[Recorded information Boundary: Start]

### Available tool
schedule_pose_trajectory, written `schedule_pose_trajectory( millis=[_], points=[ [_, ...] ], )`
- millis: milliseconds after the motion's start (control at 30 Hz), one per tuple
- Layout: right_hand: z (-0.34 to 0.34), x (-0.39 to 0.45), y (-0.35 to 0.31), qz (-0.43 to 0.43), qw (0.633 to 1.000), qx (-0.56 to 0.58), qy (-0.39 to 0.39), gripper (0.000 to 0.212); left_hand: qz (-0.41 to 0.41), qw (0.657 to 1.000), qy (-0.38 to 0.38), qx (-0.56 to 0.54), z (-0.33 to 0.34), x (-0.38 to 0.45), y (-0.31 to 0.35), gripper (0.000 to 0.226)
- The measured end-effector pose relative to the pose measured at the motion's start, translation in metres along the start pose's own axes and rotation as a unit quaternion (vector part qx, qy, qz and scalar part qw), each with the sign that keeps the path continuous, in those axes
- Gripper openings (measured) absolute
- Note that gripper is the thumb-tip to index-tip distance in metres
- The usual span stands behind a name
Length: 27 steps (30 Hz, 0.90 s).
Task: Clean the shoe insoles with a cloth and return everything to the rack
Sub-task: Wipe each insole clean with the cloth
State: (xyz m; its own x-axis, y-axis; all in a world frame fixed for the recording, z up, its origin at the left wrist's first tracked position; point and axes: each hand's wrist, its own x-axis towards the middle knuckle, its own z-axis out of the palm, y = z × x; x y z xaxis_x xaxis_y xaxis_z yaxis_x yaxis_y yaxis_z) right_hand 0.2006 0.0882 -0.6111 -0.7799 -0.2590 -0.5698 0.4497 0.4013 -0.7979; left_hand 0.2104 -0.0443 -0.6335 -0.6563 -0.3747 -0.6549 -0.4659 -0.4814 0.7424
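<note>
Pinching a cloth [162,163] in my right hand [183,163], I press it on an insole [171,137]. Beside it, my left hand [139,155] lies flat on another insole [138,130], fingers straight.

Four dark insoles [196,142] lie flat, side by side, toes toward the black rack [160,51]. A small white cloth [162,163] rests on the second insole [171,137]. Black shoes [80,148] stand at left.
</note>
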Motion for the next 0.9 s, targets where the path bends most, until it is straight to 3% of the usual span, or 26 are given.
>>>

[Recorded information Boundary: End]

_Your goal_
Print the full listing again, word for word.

_Response to the task_
### Available tool
schedule_pose_trajectory, written `schedule_pose_trajectory( millis=[_], points=[ [_, ...] ], )`
- millis: milliseconds after the motion's start (control at 30 Hz), one per tuple
- Layout: right_hand: z (-0.34 to 0.34), x (-0.39 to 0.45), y (-0.35 to 0.31), qz (-0.43 to 0.43), qw (0.633 to 1.000), qx (-0.56 to 0.58), qy (-0.39 to 0.39), gripper (0.000 to 0.212); left_hand: qz (-0.41 to 0.41), qw (0.657 to 1.000), qy (-0.38 to 0.38), qx (-0.56 to 0.54), z (-0.33 to 0.34), x (-0.38 to 0.45), y (-0.31 to 0.35), gripper (0.000 to 0.226)
- The measured end-effector pose relative to the pose measured at the motion's start, translation in metres along the start pose's own axes and rotation as a unit quaternion (vector part qx, qy, qz and scalar part qw), each with the sign that keeps the path continuous, in those axes
- Gripper openings (measured) absolute
- Note that gripper is the thumb-tip to index-tip distance in metres
- The usual span stands behind a name
Length: 27 steps (30 Hz, 0.90 s).
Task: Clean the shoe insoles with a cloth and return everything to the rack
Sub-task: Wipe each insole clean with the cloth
State: (xyz m; its own x-axis, y-axis; all in a world frame fixed for the recording, z up, its origin at the left wrist's first tracked position; point and axes: each hand's wrist, its own x-axis towards the middle knuckle, its own z-axis out of the palm, y = z × x; x y z xaxis_x xaxis_y xaxis_z yaxis_x yaxis_y yaxis_z) right_hand 0.2006 0.0882 -0.6111 -0.7799 -0.2590 -0.5698 0.4497 0.4013 -0.7979; left_hand 0.2104 -0.0443 -0.6335 -0.6563 -0.3747 -0.6549 -0.4659 -0.4814 0.7424
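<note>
Pinching a cloth [162,163] in my right hand [183,163], I press it on an insole [171,137]. Beside it, my left hand [139,155] lies flat on another insole [138,130], fingers straight.

Four dark insoles [196,142] lie flat, side by side, toes toward the black rack [160,51]. A small white cloth [162,163] rests on the second insole [171,137]. Black shoes [80,148] stand at left.
</note>
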Motion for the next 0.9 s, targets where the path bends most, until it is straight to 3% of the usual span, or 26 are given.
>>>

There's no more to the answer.